Ruthie brought the best out of me. Her kindness and patience actually motivated me to work harder, believe it or not. It wasn’t that she didn’t have standards–no! Her class was hard and everybody knew that her warm-up alone would either get you in shape or have you die trying. But somehow her words had a way of encompassing every kind of dancer–all sorts of shapes and sizes and talents and abilities–and setting us up for success, rather than failure.

She led us to believe that success looked differently on a dancer who is 5’2 with tree trunk legs and a contraction for days compared to a dancer who is 5’8 and more comfortable in pointe shoes than anything else.

The word perfect wasn’t mentioned, yet the word math–in the sense that there would be problems and here are the tools to solve them, class!–was mentioned quite a lot.

Like I said before, it was a you’ll-get-there-attitude, and I always left class feeling like maybe, just maybe, if I worked hard enough, I really would get there.

My point is that we could try these same things on ourselves. I am convinced that the battles we fight in this life are won or lost first in the mind. Why not set ourselves up for success? Why not practice patience and kindness within, just as we practice those same things with those around us?
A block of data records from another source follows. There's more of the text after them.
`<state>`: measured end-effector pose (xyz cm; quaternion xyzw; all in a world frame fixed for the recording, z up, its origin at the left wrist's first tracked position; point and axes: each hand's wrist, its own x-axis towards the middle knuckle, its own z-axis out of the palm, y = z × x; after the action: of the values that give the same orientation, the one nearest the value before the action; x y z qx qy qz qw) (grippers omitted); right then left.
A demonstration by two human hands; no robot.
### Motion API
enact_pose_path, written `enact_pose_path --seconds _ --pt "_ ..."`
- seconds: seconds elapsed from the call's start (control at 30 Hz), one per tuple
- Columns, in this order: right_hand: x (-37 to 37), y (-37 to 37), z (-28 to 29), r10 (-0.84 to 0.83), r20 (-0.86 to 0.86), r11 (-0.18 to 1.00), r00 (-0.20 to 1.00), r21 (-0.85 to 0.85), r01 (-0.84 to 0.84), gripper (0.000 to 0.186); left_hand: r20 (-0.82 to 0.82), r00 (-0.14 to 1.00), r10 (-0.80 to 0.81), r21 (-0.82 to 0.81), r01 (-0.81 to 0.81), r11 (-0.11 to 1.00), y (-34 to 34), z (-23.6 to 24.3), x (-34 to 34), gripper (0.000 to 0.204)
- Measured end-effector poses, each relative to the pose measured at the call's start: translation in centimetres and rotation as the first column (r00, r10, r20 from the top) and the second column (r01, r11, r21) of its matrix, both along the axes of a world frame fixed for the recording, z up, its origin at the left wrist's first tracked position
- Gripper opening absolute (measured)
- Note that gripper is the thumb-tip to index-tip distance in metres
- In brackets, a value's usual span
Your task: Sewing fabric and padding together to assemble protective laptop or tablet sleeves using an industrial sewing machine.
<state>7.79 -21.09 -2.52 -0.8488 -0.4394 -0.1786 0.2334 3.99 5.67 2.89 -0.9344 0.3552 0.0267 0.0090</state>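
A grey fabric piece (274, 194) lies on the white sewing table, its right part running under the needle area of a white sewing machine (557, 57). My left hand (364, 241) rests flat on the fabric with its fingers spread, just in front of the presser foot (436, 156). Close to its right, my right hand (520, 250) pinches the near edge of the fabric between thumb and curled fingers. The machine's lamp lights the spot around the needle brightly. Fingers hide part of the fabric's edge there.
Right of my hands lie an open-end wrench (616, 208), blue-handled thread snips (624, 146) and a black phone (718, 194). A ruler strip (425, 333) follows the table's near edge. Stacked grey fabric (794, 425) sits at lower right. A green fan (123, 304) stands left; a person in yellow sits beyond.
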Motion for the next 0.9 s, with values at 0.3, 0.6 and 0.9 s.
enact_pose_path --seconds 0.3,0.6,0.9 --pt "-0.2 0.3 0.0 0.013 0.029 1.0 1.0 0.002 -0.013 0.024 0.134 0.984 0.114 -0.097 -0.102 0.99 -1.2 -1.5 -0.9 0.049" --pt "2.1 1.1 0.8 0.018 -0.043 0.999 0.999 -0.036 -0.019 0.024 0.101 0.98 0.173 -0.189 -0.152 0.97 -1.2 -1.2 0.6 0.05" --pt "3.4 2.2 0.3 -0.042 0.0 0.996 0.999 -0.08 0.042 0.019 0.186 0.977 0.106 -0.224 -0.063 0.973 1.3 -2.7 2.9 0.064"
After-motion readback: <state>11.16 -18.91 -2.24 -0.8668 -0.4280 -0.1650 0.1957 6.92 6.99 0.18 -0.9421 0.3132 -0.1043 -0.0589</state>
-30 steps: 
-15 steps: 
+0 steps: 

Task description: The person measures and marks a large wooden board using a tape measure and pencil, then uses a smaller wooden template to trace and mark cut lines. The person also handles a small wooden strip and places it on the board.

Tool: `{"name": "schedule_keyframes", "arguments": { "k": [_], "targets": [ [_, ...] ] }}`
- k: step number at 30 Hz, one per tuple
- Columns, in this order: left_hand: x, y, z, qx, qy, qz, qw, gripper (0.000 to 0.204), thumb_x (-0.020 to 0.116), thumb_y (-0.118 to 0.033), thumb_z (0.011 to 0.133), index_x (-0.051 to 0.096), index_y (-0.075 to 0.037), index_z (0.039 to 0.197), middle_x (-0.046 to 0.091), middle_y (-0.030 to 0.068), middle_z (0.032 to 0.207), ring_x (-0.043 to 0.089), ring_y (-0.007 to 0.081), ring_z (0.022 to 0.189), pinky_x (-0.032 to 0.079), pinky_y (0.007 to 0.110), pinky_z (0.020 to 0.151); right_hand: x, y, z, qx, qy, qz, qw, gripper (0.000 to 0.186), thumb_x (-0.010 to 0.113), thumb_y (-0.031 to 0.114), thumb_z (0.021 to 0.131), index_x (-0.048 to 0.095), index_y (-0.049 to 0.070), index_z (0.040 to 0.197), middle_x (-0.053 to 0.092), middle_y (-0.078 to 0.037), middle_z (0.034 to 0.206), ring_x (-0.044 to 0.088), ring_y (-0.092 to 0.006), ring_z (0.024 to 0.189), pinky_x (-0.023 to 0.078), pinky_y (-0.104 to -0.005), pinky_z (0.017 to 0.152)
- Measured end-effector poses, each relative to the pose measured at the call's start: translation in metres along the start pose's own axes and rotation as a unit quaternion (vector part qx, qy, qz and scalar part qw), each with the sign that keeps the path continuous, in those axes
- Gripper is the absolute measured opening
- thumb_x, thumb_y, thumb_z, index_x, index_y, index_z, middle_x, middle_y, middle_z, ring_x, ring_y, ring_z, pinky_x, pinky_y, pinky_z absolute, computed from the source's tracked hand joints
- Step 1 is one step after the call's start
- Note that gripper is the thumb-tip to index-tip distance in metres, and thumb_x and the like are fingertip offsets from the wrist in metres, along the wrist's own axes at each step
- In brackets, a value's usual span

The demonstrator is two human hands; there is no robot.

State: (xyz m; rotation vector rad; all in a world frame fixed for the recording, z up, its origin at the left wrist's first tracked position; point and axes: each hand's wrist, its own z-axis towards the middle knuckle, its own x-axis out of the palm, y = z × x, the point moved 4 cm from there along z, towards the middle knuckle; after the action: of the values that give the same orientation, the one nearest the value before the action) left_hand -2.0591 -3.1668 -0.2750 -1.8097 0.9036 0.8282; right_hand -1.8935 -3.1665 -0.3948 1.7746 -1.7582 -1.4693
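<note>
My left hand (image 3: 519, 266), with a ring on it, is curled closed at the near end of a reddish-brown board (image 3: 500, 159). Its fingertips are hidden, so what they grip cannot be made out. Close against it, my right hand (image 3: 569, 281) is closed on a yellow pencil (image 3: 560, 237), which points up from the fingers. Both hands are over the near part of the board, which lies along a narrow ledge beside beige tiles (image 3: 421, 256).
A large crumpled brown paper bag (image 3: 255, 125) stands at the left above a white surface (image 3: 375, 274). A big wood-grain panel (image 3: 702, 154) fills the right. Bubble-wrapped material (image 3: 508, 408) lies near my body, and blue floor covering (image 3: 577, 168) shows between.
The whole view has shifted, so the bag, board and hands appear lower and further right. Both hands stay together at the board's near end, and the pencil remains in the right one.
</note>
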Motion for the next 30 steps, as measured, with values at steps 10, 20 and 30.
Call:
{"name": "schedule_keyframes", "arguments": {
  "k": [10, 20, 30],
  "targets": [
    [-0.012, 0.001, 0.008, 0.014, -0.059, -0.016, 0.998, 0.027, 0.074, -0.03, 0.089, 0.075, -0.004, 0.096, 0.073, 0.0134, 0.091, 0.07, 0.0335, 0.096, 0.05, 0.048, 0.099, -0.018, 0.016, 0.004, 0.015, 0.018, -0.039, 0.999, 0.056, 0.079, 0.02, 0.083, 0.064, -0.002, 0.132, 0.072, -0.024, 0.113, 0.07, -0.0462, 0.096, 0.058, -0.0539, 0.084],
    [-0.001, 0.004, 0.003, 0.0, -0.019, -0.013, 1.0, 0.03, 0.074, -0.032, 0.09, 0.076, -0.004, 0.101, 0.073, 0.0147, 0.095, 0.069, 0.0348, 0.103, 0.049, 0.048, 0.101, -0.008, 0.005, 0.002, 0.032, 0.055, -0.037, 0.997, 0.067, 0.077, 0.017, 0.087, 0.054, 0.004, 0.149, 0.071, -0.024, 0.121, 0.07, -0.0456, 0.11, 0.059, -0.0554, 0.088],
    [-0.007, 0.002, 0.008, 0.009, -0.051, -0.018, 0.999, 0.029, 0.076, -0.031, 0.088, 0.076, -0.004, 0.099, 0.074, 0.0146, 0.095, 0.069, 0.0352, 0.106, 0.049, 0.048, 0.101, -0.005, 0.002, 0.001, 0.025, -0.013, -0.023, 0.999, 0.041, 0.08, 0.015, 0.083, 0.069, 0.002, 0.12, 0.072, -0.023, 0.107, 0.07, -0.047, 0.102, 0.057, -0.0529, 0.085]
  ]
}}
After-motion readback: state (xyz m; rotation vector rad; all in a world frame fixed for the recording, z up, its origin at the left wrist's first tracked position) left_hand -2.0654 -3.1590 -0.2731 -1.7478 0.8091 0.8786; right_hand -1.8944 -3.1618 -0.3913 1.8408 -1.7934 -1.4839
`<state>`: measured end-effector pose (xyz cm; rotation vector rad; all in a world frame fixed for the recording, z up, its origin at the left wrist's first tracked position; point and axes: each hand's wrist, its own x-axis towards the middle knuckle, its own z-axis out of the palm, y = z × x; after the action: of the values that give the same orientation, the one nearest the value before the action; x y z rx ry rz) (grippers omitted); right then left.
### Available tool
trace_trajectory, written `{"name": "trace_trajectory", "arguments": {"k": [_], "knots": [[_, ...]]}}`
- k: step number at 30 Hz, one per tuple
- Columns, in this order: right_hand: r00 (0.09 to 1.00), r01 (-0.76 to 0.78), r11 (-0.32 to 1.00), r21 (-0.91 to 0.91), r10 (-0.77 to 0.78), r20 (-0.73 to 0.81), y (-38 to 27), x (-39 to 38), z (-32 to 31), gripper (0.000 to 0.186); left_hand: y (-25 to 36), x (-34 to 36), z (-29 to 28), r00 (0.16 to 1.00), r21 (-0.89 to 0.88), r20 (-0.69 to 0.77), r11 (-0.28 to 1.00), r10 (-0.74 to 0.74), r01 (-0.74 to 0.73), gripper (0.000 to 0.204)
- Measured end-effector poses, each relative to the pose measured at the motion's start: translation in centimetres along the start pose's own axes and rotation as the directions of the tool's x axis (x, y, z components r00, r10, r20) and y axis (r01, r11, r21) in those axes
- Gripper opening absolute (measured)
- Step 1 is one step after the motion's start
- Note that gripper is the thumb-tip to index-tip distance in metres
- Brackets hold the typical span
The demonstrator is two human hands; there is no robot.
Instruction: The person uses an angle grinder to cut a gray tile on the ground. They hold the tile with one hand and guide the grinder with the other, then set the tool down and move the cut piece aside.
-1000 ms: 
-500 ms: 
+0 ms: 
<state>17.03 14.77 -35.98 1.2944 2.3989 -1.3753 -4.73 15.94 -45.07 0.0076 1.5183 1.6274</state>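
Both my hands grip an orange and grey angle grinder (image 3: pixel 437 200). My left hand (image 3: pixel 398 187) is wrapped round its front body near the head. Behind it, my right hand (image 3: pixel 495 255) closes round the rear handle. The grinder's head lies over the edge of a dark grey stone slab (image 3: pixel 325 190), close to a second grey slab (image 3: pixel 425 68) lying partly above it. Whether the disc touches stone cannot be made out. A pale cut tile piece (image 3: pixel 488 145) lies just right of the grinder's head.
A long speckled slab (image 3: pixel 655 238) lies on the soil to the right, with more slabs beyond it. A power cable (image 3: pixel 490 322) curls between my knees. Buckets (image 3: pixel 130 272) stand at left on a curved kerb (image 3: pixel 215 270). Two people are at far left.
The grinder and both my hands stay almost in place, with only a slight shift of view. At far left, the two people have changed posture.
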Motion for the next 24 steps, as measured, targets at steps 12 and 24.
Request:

And perhaps we will fall so in love with the journey of practicing and where it takes us, that we will forget about the static old goal of perfection. We’re movers and climbers, anyway. You can pull out your flag and stake it on a small plot of earth that you dub PERFECT and then stay there forever, if you’d like. And, yes, I am going to admire it for all its loveliness, for sure, when I visit, but I won’t be staying. I will keep going. Because there is always something up ahead. Something right around the bend. Something more in this journey that we are on, whether we always like it or not.

So practice makes progress.

And patience is made of more durable stuff than roadblocks, my friends.

1 Comment

  1. Francesca July 9, 2013

    Jessica! I love Brene Brown and I love you. I love everyone who reaches in, deep down, scoops up a big ol’ handful of raw human –sometimes gritty, sometimes sparkly, usually a bit of both– and finds the ways it’s similar to another’s. how can I know you if I don’t know myself? How can I see the beauty of your grittiness –the mistakes, the aching heart, the hot tears– if I haven’t examined my own? This is the good stuff, sister. It’s not just adorable animals snd snappy tunes that knit us together!